What is expected =>
Leaving the pictures aside, return all of the data below exactly.

[Data section Boundary: Start]

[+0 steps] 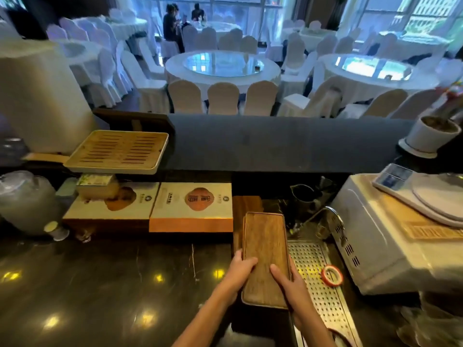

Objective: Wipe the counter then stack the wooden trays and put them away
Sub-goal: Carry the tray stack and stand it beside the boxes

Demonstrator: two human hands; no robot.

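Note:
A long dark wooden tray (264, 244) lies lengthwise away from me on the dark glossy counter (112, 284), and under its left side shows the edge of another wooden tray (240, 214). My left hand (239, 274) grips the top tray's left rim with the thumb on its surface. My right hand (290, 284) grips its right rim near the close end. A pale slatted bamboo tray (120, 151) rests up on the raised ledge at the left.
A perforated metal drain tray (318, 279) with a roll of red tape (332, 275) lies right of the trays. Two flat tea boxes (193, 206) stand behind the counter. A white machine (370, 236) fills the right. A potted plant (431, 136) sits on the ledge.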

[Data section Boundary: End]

Response to this task =>
[+0 steps] 

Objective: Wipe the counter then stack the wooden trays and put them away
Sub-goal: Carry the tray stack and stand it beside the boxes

Demonstrator: two human hands; no robot.

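Note:
A long dark wooden tray (264, 244) lies lengthwise away from me on the dark glossy counter (112, 284), and under its left side shows the edge of another wooden tray (240, 214). My left hand (239, 274) grips the top tray's left rim with the thumb on its surface. My right hand (290, 284) grips its right rim near the close end. A pale slatted bamboo tray (120, 151) rests up on the raised ledge at the left.
A perforated metal drain tray (318, 279) with a roll of red tape (332, 275) lies right of the trays. Two flat tea boxes (193, 206) stand behind the counter. A white machine (370, 236) fills the right. A potted plant (431, 136) sits on the ledge.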

This concludes the response.